PROBLEM DESCRIPTION. Exactly as written, output the lines below starting from the first and ending with the line that contains "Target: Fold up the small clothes"; omit pictures.

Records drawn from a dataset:
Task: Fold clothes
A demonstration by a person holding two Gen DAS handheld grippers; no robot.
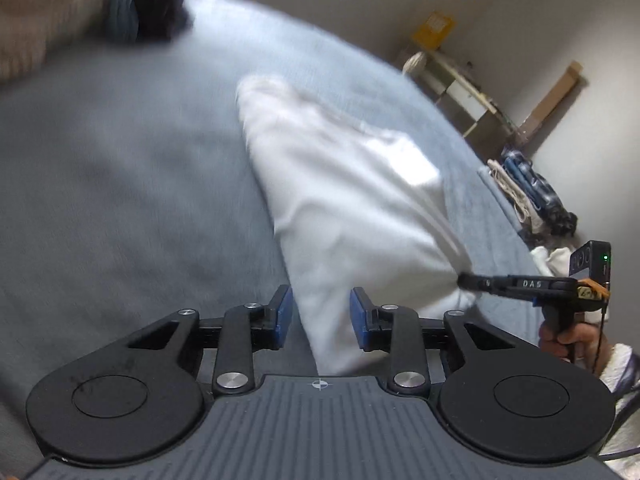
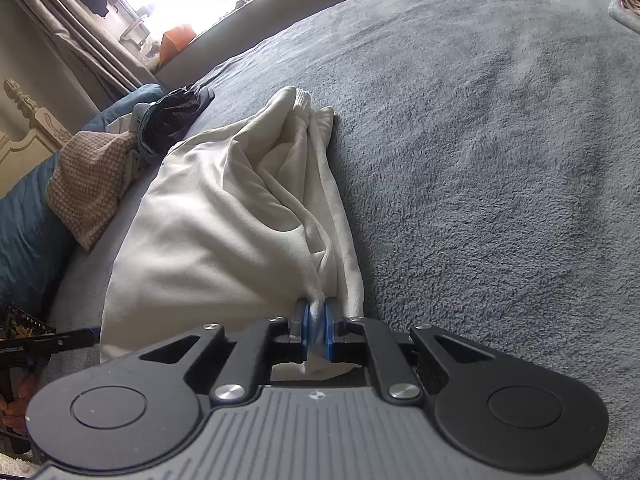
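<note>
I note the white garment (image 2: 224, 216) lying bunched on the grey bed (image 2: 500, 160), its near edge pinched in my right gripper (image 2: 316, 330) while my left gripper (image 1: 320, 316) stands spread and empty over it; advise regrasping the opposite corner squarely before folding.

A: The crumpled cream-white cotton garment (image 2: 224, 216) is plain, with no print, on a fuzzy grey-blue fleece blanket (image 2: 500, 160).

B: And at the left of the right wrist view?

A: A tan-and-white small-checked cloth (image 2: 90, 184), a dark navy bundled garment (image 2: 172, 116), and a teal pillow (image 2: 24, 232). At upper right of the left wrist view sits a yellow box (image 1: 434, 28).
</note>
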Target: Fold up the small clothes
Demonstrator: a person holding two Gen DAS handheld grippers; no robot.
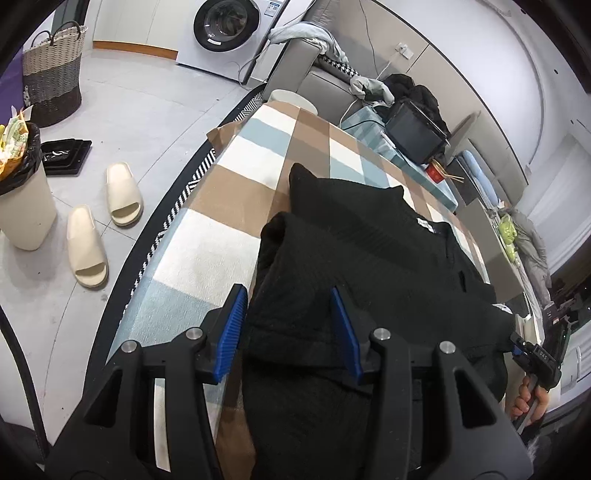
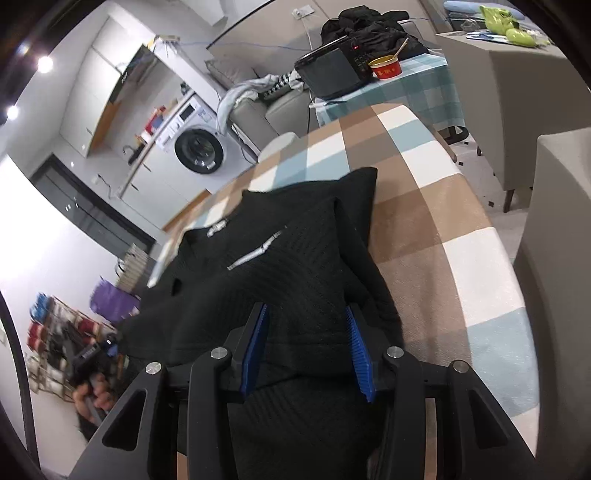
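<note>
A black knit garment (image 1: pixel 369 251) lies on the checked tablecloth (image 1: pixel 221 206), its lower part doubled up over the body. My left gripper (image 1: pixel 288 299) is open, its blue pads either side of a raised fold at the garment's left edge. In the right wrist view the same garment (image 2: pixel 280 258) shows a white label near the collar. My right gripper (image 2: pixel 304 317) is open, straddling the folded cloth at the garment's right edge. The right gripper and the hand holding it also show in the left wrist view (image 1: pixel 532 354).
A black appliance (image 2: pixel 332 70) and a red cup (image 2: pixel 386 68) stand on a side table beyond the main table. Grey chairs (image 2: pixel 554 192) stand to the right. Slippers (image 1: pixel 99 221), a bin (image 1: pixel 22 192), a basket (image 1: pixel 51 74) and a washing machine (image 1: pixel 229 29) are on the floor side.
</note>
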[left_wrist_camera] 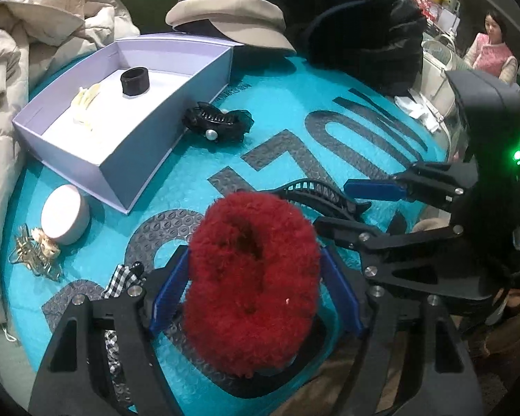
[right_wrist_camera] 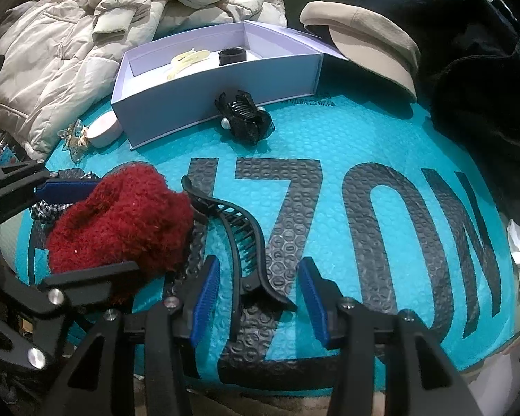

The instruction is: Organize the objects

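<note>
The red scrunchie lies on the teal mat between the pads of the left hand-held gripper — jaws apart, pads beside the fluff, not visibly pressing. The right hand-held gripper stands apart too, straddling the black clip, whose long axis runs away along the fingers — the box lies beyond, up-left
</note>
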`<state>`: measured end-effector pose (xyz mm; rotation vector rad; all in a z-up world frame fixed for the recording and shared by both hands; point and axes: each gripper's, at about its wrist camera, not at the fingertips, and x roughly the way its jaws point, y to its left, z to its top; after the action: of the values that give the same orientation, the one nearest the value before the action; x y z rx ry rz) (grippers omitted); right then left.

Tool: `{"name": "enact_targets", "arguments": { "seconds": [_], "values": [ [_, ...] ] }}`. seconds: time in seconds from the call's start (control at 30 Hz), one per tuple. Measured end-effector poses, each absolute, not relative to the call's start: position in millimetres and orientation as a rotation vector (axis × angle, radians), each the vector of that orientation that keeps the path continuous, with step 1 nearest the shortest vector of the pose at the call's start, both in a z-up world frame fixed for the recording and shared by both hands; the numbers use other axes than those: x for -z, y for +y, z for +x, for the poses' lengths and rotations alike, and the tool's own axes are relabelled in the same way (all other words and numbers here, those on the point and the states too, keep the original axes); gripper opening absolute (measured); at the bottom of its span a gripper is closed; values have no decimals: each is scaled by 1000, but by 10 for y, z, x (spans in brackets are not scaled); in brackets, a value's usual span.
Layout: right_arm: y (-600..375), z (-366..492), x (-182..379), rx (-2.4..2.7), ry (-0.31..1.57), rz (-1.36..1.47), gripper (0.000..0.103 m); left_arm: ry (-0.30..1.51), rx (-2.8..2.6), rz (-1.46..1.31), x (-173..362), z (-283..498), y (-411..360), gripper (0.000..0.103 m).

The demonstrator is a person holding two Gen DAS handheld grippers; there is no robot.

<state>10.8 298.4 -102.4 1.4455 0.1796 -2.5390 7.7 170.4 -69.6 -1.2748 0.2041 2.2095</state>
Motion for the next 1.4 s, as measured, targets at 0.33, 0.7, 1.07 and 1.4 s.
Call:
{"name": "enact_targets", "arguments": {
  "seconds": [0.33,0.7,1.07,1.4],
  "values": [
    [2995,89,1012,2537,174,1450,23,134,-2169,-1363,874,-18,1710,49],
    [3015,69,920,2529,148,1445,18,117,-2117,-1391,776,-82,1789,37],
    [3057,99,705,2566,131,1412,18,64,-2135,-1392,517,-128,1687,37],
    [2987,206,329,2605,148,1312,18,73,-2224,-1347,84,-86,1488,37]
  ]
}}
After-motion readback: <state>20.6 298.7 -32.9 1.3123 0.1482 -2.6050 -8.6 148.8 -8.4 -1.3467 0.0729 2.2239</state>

EXERCISE SOLUTION.
Task: Fold clothes
A demonstration by a person holding two Gen DAS handheld grippers; no robot.
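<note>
I note the white garment (image 2: 224, 216) lying bunched on the grey bed (image 2: 500, 160), its near edge pinched in my right gripper (image 2: 316, 330) while my left gripper (image 1: 320, 316) stands spread and empty over it; advise regrasping the opposite corner squarely before folding.

A: The crumpled cream-white cotton garment (image 2: 224, 216) is plain, with no print, on a fuzzy grey-blue fleece blanket (image 2: 500, 160).

B: And at the left of the right wrist view?

A: A tan-and-white small-checked cloth (image 2: 90, 184), a dark navy bundled garment (image 2: 172, 116), and a teal pillow (image 2: 24, 232). At upper right of the left wrist view sits a yellow box (image 1: 434, 28).
</note>
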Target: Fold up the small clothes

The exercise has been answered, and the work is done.